Ох уж эти плавки! Прошлым летом, в июне, не прожив и недели на новом месте, он отправился пешком в центр поселка Долки по двум делам. Первое — подстричься; Том надеялся, что стрижка придаст ему летний вид, и жестоко ошибся. Парикмахер, паренек от силы лет семнадцати, зловеще предложил “малька штрихануть”, и ничего хорошего это не предвещало. Когда паренек закончил орудовать электрической машинкой для стрижки — так, словно имел дело с овцой, — Том испугался, увидев результат. Обычно он не придавал значения своей внешности, но сейчас он явно выглядел просто ужасно. Скулы куда-то пропали, а лицо смахивало на непропеченную буханку, в которой грязным ножом проковыряли дыры. Он постригся будто во искупление грехов. Пойду бродить по Ирландии, вернусь, когда обрасту, подумал он. Ни перед кем нельзя предстать в таком виде. Но, вспомнив, что все равно ни с кем не видится, он же на пенсии — он мигом исцелился от душевной раны.

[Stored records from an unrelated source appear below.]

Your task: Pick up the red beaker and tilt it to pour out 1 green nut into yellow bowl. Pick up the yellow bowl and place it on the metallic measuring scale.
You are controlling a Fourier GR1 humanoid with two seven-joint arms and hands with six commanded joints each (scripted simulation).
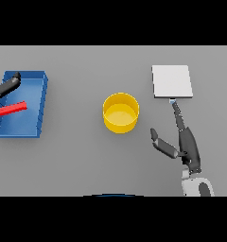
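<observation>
1. Yellow bowl (120, 113) sits mid-bench, upright, well apart from both hands.
2. Scale (172, 81) lies far right; the right hand (185, 142) rests near it, fingers straight and spread, holding nothing.
3. Left hand (5, 86) hovers at the blue tray (36, 103) far left; fingers' state can't be told.
4. Bowl looks rigid, light, probably slick: pinch the rim.

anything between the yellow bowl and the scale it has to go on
Nothing visible. The yellow bowl sits on bare table, and the stretch to the metallic scale is empty. The right hand lies open just below the scale, to the bowl's right, not across the direct line.
</observation>
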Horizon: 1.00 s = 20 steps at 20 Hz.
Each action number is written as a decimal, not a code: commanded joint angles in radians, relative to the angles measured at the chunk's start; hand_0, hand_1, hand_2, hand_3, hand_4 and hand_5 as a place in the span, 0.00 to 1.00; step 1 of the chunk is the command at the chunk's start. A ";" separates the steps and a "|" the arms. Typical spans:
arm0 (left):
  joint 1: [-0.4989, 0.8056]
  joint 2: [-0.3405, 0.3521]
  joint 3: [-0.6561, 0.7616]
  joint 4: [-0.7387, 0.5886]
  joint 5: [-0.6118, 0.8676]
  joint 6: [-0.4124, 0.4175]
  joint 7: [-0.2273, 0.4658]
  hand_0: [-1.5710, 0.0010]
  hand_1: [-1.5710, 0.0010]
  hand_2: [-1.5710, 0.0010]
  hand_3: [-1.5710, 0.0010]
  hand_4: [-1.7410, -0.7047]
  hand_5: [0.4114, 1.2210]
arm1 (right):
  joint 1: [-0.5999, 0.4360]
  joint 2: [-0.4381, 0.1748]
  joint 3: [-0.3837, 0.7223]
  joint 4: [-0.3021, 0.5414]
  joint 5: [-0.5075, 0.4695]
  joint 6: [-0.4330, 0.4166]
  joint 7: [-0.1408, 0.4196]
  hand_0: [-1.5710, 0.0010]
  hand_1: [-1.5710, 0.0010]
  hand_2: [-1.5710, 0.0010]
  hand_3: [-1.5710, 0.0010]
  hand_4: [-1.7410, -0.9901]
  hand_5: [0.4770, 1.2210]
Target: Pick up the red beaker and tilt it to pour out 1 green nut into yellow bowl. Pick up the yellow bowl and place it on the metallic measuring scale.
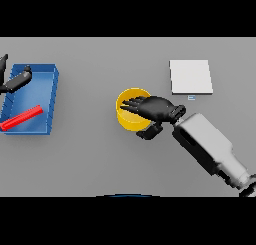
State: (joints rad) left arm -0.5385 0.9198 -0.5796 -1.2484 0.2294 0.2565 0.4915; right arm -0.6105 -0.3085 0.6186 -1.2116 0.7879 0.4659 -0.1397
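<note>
The yellow bowl (127, 114) stands on the grey table near the middle. My right hand (156, 109) lies over the bowl's right rim, its fingers (131, 104) reaching across the opening and its thumb (149, 132) against the outer wall, pinching the rim. The hand hides most of the bowl's inside. The red beaker (21, 118) lies on its side in a blue tray (49, 96) at the far left. My left hand (16, 81) hangs over the tray's back left corner, fingers relaxed, holding nothing. The pale square measuring scale (190, 77) sits at the back right, apart from the bowl.
The blue tray's walls rise around the red beaker. My right forearm (210, 146) stretches across the table's right front part.
</note>
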 commanded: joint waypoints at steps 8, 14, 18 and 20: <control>-0.012 -0.008 0.002 0.003 0.000 0.005 0.001 1.00 1.00 1.00 1.00 0.92 0.39 | -0.033 0.016 0.042 0.026 0.037 0.034 0.039 0.94 0.93 0.91 0.90 0.50 0.46; 0.009 0.006 0.006 -0.018 0.002 0.021 0.010 1.00 1.00 1.00 1.00 0.91 0.39 | -0.030 -0.008 0.049 0.015 0.012 0.103 0.012 0.28 0.30 0.31 0.45 0.18 0.86; 0.015 0.008 0.004 -0.026 0.006 0.015 0.004 1.00 1.00 1.00 1.00 0.91 0.39 | -0.018 -0.021 0.051 -0.019 -0.003 0.117 0.044 0.11 0.12 0.16 0.27 0.08 0.94; 0.016 0.014 0.012 -0.018 0.012 0.011 -0.002 1.00 1.00 1.00 1.00 0.90 0.39 | -0.022 -0.018 0.052 -0.018 -0.007 0.114 0.059 0.07 0.08 0.12 0.25 0.05 0.96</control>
State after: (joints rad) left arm -0.5228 0.9344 -0.5670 -1.2665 0.2417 0.2679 0.4893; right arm -0.6332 -0.3259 0.6708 -1.2300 0.7807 0.5786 -0.0801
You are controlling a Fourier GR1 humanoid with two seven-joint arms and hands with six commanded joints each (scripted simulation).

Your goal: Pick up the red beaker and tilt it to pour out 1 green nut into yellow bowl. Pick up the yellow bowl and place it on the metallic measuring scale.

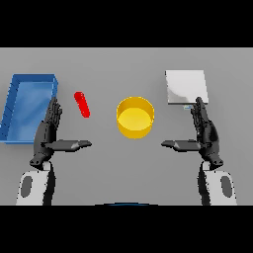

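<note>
The red beaker [82, 104] shows as a slim red shape on the grey table, left of centre, slanting down to the right. The yellow bowl [135, 116] stands at the middle of the table, and I see nothing inside it. A metallic measuring scale [185, 87] lies flat at the back right. My left hand [48, 132] rests open just left of the beaker, fingers straight, thumb pointing toward the bowl. My right hand [204, 132] mirrors it, open, its fingertips reaching the scale's near edge. No green nut is visible.
A blue tray [11, 107] sits at the far left, beside my left hand; its near right wall is close to the fingers.
</note>
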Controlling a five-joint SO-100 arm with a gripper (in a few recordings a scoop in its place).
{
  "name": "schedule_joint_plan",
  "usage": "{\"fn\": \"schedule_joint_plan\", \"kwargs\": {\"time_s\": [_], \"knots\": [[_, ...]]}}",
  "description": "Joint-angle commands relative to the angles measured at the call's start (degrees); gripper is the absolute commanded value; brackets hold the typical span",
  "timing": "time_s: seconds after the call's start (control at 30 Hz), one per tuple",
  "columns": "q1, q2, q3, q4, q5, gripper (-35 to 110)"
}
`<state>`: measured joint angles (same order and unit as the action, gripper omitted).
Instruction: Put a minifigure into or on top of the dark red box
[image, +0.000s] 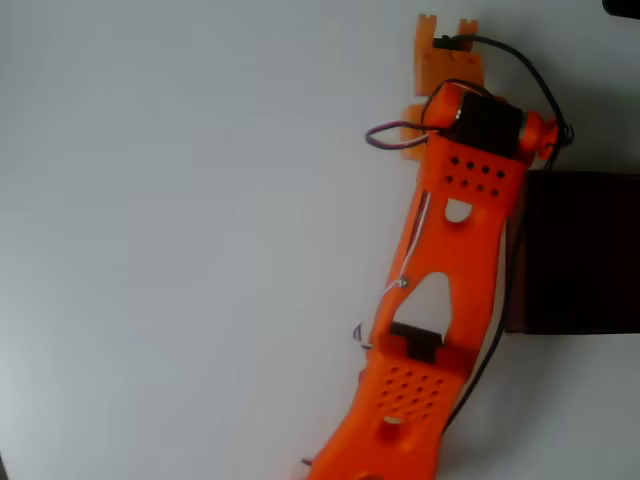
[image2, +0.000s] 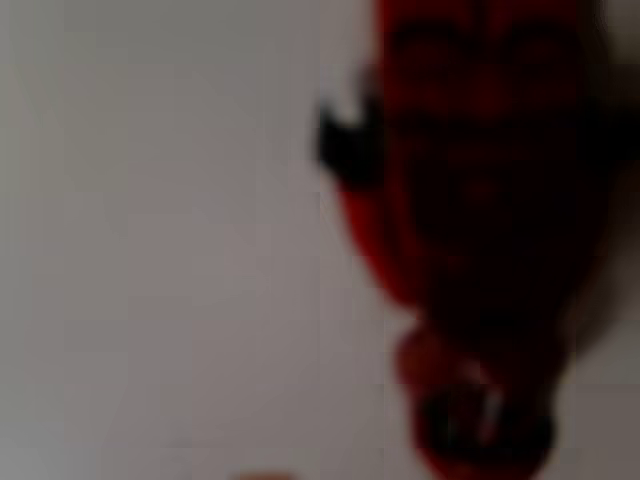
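Hand (image: 447, 45) at the far end of the outstretched orange arm (image: 440, 300), seen from overhead near the top of the picture, its two pale orange fingers pointing away from the arm's base over bare white worktop (image: 180, 250). Whether the hand is open, closed or gripping anything cannot be told — the overhead view shows the fingertips only as small stubs, with nothing visible between them. The dark red box (image: 575, 255) lies behind the hand and to the right of the forearm in the overhead view, close beside the arm, cut by the picture's right edge; only its dark top face or inside shows. In the wrist view a large, heavily blurred red shape with dark patches (image2: 480, 200) sits very close to the lens — possibly the minifigure held at the hand, though the blur forbids certainty. Judged from this pose, the hand is reaching past the box rather than over it, so delivery to the box is not yet done
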<state>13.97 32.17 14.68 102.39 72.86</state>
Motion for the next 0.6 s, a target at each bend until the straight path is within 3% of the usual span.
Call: {"fn": "schedule_joint_plan", "kwargs": {"time_s": [0.0,0.57], "knots": [[1.4,0.6,-2.5,1.1,-0.1,22],[0.8,-5.2,-8.6,1.2,0.4,21]]}}
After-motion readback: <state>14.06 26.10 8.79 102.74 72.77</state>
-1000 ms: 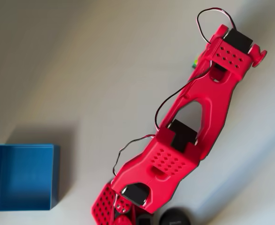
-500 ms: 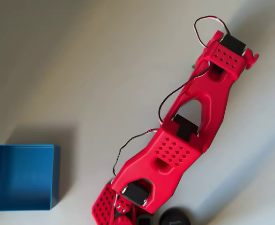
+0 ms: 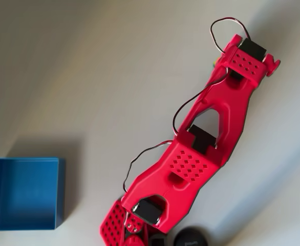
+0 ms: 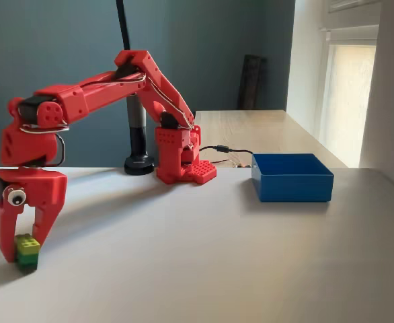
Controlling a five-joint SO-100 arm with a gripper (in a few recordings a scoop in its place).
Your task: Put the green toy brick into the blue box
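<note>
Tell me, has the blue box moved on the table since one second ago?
No. In the overhead view the blue box sits at the same spot by the picture's left edge, and the same distance from the arm's red base.

Bare table (image 4: 204, 269) up to blue box (image 4: 292, 177) — no obstacles.

Brick at one end of the surface, box at the other.

In the fixed view the green toy brick (image 4: 27, 252) sits on the surface (image 4: 204, 269) at the far left, between the jaws of the gripper (image 4: 24, 250). The blue box (image 4: 292, 177) sits well apart to the right and farther back. The arm's base (image 4: 182, 161) stands between them, behind, with a pole stand (image 4: 139, 163) just to its left. In the overhead view the box (image 3: 23, 193) lies at the lower left edge.
</note>
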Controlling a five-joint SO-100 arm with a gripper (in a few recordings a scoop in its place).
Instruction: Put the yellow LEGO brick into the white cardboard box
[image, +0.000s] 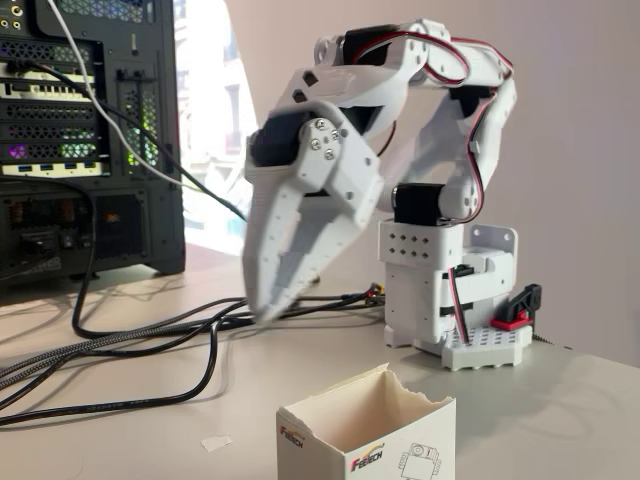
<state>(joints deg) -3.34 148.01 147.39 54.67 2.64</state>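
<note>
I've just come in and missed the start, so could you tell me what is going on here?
A white robot arm on the table has its gripper pointing down, above and behind the white box. The fingers look closed or nearly so, blurred, and no brick can be made out between them. The box stands open at the front edge of the table, and its inside cannot be seen from here. Black cables run across the table from a computer tower on the left.
</note>
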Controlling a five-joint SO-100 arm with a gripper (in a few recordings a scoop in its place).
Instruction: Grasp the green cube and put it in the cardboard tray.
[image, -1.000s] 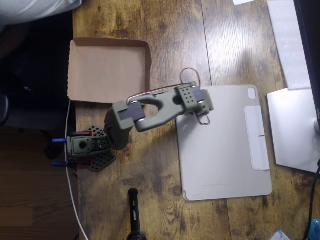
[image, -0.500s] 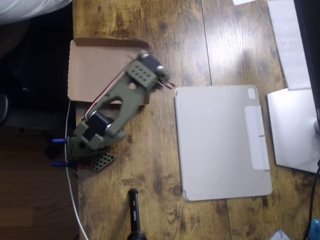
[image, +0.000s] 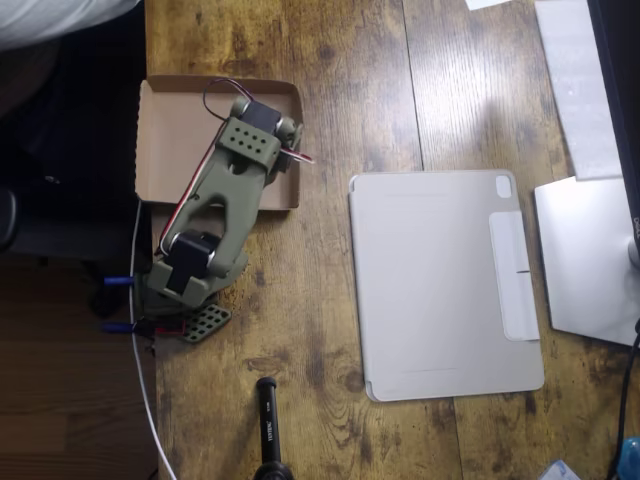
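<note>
Olive-green arm (image: 215, 215) is reaching from its base at the table's left edge up over the cardboard tray (image: 175, 135), wrist end sitting above the tray's right side in the overhead view. Gripper is hidden under the wrist block, so can't tell if jaws are spread or pinching anything. Grey tablet cover (image: 445, 280) is lying well apart, on the wood table (image: 360, 80) to the right.

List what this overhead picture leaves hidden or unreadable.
- The gripper's fingers and jaws: covered by the olive arm's head, above the cardboard tray.
- The green cube: none visible; whether it is held cannot be told.
- Black cylinder: cut off by the bottom edge.
</note>
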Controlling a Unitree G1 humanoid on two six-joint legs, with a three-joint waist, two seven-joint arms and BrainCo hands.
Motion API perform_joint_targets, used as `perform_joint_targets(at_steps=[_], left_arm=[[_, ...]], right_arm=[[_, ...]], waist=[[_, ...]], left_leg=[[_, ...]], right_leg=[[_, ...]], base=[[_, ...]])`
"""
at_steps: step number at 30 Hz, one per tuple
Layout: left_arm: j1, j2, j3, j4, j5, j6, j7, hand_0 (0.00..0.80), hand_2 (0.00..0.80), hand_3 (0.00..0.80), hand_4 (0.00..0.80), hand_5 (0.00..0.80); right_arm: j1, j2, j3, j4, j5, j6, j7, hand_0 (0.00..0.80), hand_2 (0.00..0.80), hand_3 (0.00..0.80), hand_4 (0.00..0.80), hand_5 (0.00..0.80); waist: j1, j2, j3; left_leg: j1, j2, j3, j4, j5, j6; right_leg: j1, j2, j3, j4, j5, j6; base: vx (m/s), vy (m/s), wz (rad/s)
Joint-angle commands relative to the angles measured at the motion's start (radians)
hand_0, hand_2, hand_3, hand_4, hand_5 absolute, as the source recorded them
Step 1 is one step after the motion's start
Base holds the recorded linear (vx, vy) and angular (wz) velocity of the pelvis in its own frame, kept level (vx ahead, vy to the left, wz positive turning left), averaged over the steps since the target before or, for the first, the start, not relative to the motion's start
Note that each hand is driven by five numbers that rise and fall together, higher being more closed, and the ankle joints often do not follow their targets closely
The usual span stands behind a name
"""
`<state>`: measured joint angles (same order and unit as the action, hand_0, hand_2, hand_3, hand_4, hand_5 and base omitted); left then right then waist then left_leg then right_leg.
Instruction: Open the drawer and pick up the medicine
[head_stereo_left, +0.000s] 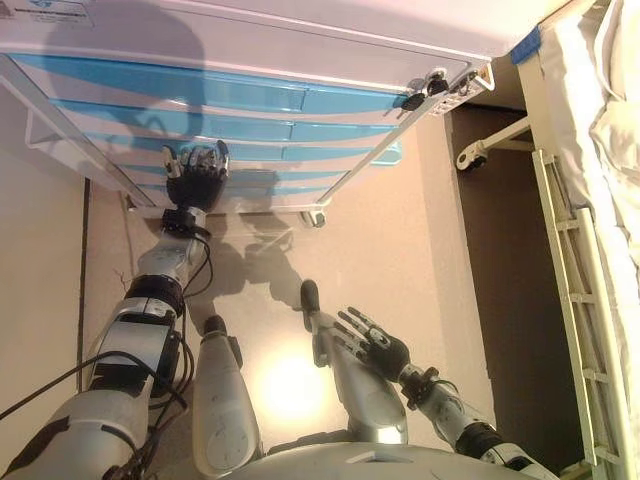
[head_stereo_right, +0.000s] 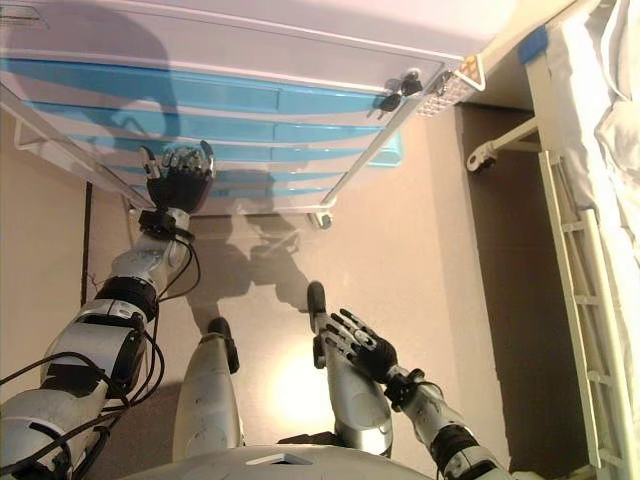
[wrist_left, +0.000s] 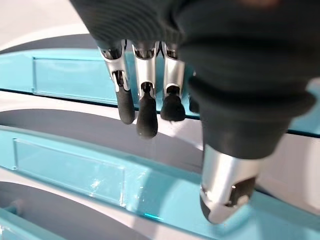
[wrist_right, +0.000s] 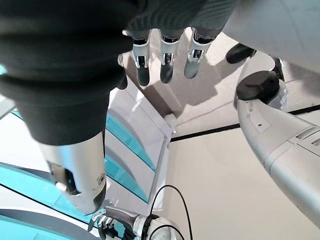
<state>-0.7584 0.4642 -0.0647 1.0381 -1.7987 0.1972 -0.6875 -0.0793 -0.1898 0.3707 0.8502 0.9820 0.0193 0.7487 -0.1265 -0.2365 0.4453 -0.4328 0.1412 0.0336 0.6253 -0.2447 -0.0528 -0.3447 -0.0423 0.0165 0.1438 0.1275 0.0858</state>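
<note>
Blue drawer fronts (head_stereo_left: 200, 95) of the cart are all closed; the left hand (head_stereo_left: 197, 172), fingers loosely curled and empty, reaches a lower one. Medicine unseen, presumably inside. Next: hook and pull. Right hand (head_stereo_left: 372, 342) hangs spread.

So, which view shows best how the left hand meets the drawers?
The left wrist view: the left hand has its fingertips at a white ledge between two blue drawer fronts, fingers nearly straight. Both eye views show only the hand's back against the cabinet. The right wrist view shows just a small part of it.
</note>
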Motion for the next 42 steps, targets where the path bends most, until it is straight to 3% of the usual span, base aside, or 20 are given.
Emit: perform_joint_targets(at_steps=[1, 9, 28, 42], left_arm=[[-0.048, 0.015, 0.028, -0.002, 0.041, 0.02, -0.034, 0.0, 0.0, 0.0, 0.0, 0.0], [0.01, -0.009, 0.045, 0.012, 0.078, 0.041, -0.074, 0.0, 0.0, 0.0, 0.0, 0.0], [0.142, -0.091, 0.047, -0.002, 0.102, 0.035, -0.138, 0.0, 0.0, 0.0, 0.0, 0.0], [0.036, -0.041, 0.038, -0.01, 0.097, 0.008, -0.123, 0.0, 0.0, 0.0, 0.0, 0.0]], right_arm=[[0.114, -0.01, 0.09, -0.051, -0.009, 0.026, -0.005, 0.0, 0.0, 0.0, 0.0, 0.0], [0.104, 0.001, 0.081, -0.079, -0.003, 0.042, -0.024, 0.0, 0.0, 0.0, 0.0, 0.0], [0.072, -0.01, 0.062, -0.122, 0.002, 0.07, -0.077, 0.0, 0.0, 0.0, 0.0, 0.0], [0.055, -0.038, 0.067, -0.089, 0.009, 0.072, -0.05, 0.0, 0.0, 0.0, 0.0, 0.0]], waist=[[0.01, 0.028, 0.045], [0.023, 0.017, 0.063], [0.041, 0.033, 0.075], [0.025, 0.038, 0.075]], left_leg=[[0.035, -0.017, 0.056, -0.171, 0.104, 0.038], [0.035, -0.021, 0.044, -0.178, 0.109, 0.037], [0.028, -0.038, 0.035, -0.185, 0.126, 0.031], [0.019, -0.034, 0.05, -0.158, 0.119, 0.027]], right_leg=[[0.056, 0.043, -0.027, 0.094, -0.099, 0.002], [0.056, 0.045, -0.035, 0.092, -0.091, 0.004], [0.037, 0.028, -0.057, 0.102, -0.082, 0.004], [0.024, 0.02, -0.051, 0.117, -0.082, 0.006]], base=[[-0.004, -0.03, -0.01], [-0.014, -0.014, 0.05], [0.0, 0.0, 0.0], [0.003, 0.004, -0.01]])
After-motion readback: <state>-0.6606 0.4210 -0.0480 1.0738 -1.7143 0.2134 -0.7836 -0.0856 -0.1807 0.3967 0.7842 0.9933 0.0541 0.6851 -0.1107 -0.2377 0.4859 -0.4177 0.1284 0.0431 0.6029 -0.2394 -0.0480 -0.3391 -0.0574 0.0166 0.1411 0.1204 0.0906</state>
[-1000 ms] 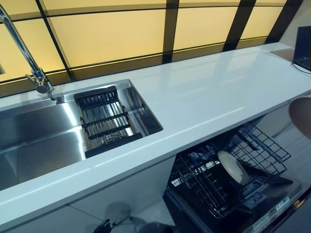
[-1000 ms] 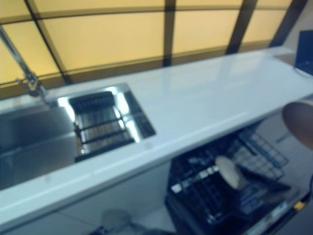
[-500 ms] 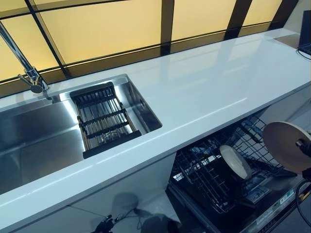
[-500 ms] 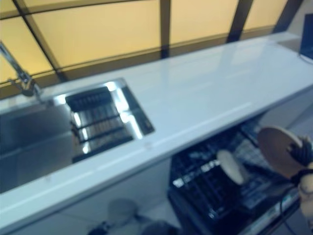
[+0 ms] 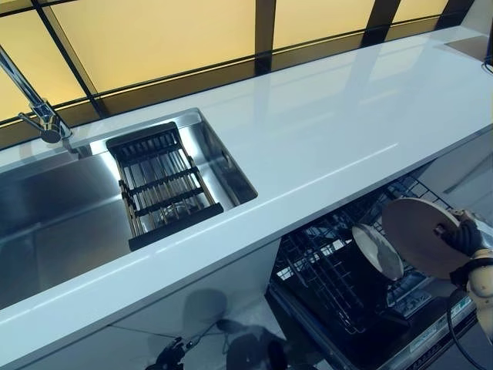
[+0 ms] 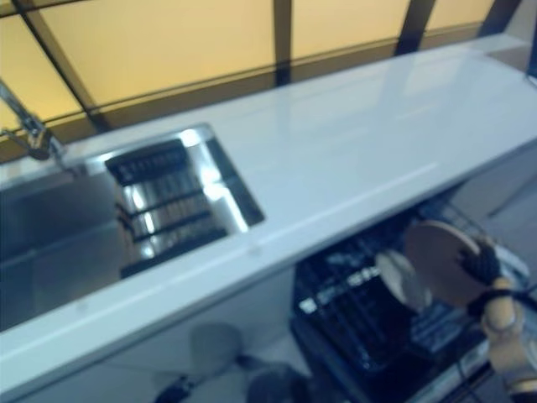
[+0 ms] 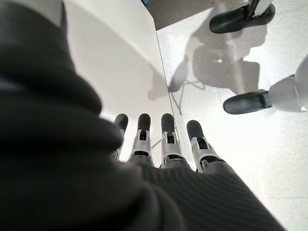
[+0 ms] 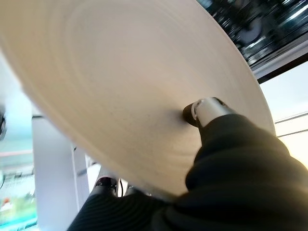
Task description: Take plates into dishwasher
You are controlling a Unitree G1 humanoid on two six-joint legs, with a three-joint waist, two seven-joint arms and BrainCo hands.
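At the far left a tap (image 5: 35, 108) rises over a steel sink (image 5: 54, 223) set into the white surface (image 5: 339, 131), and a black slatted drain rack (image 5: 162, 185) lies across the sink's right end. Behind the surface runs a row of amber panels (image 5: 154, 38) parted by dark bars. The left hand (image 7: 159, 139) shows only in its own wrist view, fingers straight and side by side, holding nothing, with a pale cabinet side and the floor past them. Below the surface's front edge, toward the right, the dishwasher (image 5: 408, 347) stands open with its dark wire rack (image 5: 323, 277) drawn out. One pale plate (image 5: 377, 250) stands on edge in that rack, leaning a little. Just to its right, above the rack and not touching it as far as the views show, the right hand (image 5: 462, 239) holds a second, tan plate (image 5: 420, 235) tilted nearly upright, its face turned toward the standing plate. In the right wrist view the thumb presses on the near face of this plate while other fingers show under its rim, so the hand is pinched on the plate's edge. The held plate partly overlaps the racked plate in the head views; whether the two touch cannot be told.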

Затем, зайдя в мрачную галантерею, он спросил у грузной продавщицы, можно ли купить плавки. Та смерила его взглядом и, как видно, из-за стриженой головы приняла его за отброс общества, за бездомного, завшивленного — воистину, пенсия для него основа самоуважения, — и сказала, что есть одни, подержанные — “хотите посмотреть?” Она шла ему навстречу, проявляла любезность, готовность помочь. Он не нашел слов, чтобы донести до нее правду, да и постеснялся, и взял у нее плавки — желтые, странного оттенка, такой не встретишь даже у Писсарро. Растянул их двумя руками, перекрутил раз-другой, словно сделался вдруг знатоком плавок и тканей — и кивнул в знак одобрения. Выложив два фунта, смущенно наблюдал, как плавки заворачивают в непрозрачную бумагу, словно бутылку виски, которую предстоит нести по улице. И выбрался на свет, будто из темницы, и побрел домой, слегка униженный, но в то же время счастливый.